> **DATA EXCERPT**
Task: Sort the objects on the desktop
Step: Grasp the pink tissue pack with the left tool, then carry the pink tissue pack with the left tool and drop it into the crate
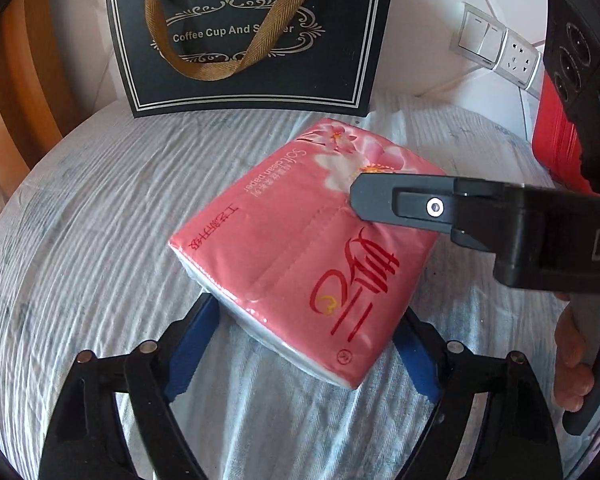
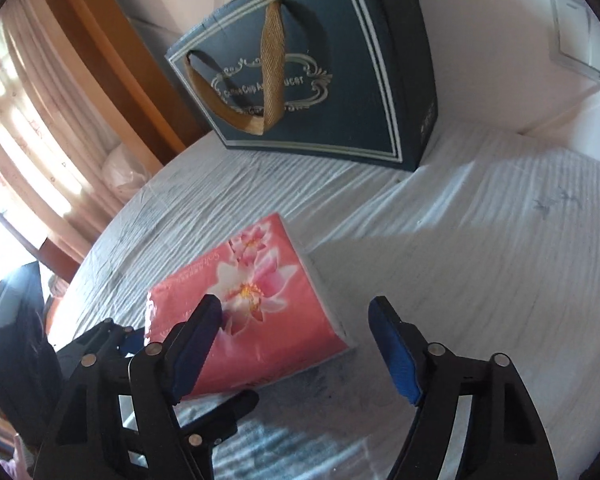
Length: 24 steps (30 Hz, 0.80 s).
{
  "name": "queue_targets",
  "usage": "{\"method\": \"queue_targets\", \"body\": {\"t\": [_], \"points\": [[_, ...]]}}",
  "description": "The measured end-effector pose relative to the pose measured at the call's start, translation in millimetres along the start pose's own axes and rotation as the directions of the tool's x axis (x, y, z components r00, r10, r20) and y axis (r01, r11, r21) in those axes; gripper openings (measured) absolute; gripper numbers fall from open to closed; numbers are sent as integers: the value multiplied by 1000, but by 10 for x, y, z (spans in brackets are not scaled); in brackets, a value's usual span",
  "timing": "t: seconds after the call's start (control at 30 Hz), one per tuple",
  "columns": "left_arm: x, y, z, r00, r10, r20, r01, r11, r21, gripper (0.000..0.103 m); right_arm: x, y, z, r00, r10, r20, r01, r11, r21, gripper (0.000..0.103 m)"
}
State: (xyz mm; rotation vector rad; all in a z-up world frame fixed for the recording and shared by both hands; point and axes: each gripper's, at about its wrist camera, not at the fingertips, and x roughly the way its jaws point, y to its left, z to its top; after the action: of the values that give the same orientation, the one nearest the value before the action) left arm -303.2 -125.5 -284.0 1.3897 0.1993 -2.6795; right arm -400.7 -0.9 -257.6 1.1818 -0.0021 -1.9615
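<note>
A pink tissue pack with a flower print sits between the blue pads of my left gripper, which is shut on its near end; it looks tilted, near end low over the white cloth. My right gripper is open and empty, its left finger over the pack from the flower end. It enters the left wrist view from the right, its finger over the pack's top. A dark gift bag with a gold ribbon handle stands at the back, also in the right wrist view.
The table carries a wrinkled white cloth. A wall switch and socket are at the back right. A red box stands at the right edge. A wooden frame and curtains lie to the left.
</note>
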Motion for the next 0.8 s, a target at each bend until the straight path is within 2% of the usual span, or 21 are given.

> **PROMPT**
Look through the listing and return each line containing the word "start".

> **ANSWER AREA**
  "description": "The measured end-effector pose relative to the pose measured at the call's start, translation in millimetres along the start pose's own axes and rotation as the directions of the tool's x axis (x, y, z components r00, r10, r20) and y axis (r01, r11, r21) in those axes; gripper openings (measured) absolute; gripper numbers fall from open to closed; numbers are sent as integers: the value multiplied by 1000, but by 10 for x, y, z (spans in brackets are not scaled); in brackets, a value's usual span",
  "timing": "t: seconds after the call's start (control at 30 Hz), one per tuple",

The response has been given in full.